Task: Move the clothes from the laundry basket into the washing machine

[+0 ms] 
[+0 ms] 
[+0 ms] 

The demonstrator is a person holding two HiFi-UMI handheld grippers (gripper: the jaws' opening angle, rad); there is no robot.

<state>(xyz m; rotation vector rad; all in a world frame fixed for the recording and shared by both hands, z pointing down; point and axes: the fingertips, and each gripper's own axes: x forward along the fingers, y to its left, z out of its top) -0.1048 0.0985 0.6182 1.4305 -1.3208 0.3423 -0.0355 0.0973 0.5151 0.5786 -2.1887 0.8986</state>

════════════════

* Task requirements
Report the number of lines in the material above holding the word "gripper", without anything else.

* Response below
2